▶ **What you are asked to do**
The whole listing should be retyped exactly as it appears.

══ Given data ══

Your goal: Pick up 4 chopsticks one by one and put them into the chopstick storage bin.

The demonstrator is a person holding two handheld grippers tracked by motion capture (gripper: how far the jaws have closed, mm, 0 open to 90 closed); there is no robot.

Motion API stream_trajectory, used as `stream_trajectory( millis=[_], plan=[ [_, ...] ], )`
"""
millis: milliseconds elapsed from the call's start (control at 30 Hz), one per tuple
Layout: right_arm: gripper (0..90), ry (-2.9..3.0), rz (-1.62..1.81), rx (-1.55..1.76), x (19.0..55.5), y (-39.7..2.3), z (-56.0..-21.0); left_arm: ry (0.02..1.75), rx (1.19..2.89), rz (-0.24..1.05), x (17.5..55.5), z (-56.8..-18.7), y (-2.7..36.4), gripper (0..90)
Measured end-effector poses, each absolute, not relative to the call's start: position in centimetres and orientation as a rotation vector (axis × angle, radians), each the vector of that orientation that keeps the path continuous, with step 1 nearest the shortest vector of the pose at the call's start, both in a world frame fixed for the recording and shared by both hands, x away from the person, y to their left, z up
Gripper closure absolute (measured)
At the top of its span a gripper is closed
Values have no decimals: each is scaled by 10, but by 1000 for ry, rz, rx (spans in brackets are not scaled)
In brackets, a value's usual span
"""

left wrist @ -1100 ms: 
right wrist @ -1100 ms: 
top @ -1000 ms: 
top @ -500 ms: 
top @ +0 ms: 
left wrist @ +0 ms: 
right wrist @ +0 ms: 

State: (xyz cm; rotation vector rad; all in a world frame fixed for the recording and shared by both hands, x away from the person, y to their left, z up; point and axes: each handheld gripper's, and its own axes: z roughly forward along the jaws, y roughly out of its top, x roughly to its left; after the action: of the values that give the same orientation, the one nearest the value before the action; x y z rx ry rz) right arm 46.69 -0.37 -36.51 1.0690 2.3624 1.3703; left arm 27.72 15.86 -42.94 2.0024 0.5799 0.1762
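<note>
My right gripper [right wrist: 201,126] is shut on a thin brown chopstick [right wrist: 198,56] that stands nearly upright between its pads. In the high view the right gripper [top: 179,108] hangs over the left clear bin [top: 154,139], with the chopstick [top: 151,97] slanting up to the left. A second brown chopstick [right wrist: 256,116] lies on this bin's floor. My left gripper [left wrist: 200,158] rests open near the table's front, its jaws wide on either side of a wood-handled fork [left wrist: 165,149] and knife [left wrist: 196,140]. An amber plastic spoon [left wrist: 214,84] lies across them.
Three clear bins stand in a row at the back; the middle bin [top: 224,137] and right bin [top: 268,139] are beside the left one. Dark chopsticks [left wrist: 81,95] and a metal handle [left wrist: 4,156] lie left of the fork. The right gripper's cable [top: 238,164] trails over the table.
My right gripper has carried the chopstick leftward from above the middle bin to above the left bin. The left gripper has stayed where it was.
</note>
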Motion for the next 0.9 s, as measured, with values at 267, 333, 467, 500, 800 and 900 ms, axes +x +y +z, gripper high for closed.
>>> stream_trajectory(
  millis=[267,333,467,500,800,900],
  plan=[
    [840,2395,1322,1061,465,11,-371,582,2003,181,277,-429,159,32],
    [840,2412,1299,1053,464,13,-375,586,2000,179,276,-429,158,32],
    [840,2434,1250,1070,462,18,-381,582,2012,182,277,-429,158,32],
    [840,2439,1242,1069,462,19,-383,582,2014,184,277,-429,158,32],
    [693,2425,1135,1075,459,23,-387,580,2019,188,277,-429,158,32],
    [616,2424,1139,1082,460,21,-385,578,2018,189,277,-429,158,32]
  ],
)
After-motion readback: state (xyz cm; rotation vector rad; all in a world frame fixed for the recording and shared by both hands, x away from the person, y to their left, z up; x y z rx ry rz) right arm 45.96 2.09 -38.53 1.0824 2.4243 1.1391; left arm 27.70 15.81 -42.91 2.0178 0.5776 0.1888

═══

▶ **Finished task**
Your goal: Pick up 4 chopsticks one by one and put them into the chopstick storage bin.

The demonstrator is a person holding two handheld grippers tracked by motion capture (gripper: how far the jaws have closed, mm, 0 open to 90 closed); there is no robot.

Motion API stream_trajectory, used as `stream_trajectory( millis=[_], plan=[ [_, ...] ], )`
"""
millis: milliseconds elapsed from the call's start (control at 30 Hz), one per tuple
Layout: right_arm: gripper (0..90), ry (-2.9..3.0), rz (-1.62..1.81), rx (-1.55..1.76), x (19.0..55.5), y (-39.7..2.3), z (-56.0..-21.0); left_arm: ry (0.02..1.75), rx (1.19..2.89), rz (-0.24..1.05), x (17.5..55.5), z (-56.8..-18.7), y (-2.7..36.4), gripper (0..90)
Measured end-effector poses, each absolute, not relative to the call's start: position in centimetres and orientation as a rotation vector (axis × angle, radians), each the vector of that orientation that keeps the path continuous, with step 1 nearest the shortest vector of the pose at the call's start, both in a world frame fixed for the recording and shared by both hands, x away from the person, y to their left, z up
Gripper closure absolute (measured)
At the top of its span a gripper is closed
Values have no decimals: each is scaled by 10, but by 1000 for ry, rz, rx (spans in brackets are not scaled)
In brackets, a value's usual span
"""

left wrist @ -1100 ms: 
right wrist @ -1100 ms: 
top @ -1000 ms: 
top @ -500 ms: 
top @ +0 ms: 
left wrist @ +0 ms: 
right wrist @ +0 ms: 

State: (xyz cm; rotation vector rad; all in a world frame fixed for the recording and shared by both hands, x away from the person, y to their left, z up; point and axes: each handheld gripper's, and its own axes: z roughly forward along the jaws, y roughly out of its top, x roughly to its left; after the action: of the values that give the same orientation, the one nearest the value before the action; x y z rx ry rz) right arm 46.69 -0.37 -36.51 1.0690 2.3624 1.3703; left arm 27.72 15.86 -42.94 2.0024 0.5799 0.1762
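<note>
My right gripper [right wrist: 201,126] is shut on a thin brown chopstick [right wrist: 198,56] that stands nearly upright between its pads. In the high view the right gripper [top: 179,108] hangs over the left clear bin [top: 154,139], with the chopstick [top: 151,97] slanting up to the left. A second brown chopstick [right wrist: 256,116] lies on this bin's floor. My left gripper [left wrist: 200,158] rests open near the table's front, its jaws wide on either side of a wood-handled fork [left wrist: 165,149] and knife [left wrist: 196,140]. An amber plastic spoon [left wrist: 214,84] lies across them.
Three clear bins stand in a row at the back; the middle bin [top: 224,137] and right bin [top: 268,139] are beside the left one. Dark chopsticks [left wrist: 81,95] and a metal handle [left wrist: 4,156] lie left of the fork. The right gripper's cable [top: 238,164] trails over the table.
My right gripper has carried the chopstick leftward from above the middle bin to above the left bin. The left gripper has stayed where it was.
</note>
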Motion for the next 0.9 s, as measured, with values at 267, 333, 467, 500, 800 and 900 ms, axes +x +y +z, gripper high for closed.
>>> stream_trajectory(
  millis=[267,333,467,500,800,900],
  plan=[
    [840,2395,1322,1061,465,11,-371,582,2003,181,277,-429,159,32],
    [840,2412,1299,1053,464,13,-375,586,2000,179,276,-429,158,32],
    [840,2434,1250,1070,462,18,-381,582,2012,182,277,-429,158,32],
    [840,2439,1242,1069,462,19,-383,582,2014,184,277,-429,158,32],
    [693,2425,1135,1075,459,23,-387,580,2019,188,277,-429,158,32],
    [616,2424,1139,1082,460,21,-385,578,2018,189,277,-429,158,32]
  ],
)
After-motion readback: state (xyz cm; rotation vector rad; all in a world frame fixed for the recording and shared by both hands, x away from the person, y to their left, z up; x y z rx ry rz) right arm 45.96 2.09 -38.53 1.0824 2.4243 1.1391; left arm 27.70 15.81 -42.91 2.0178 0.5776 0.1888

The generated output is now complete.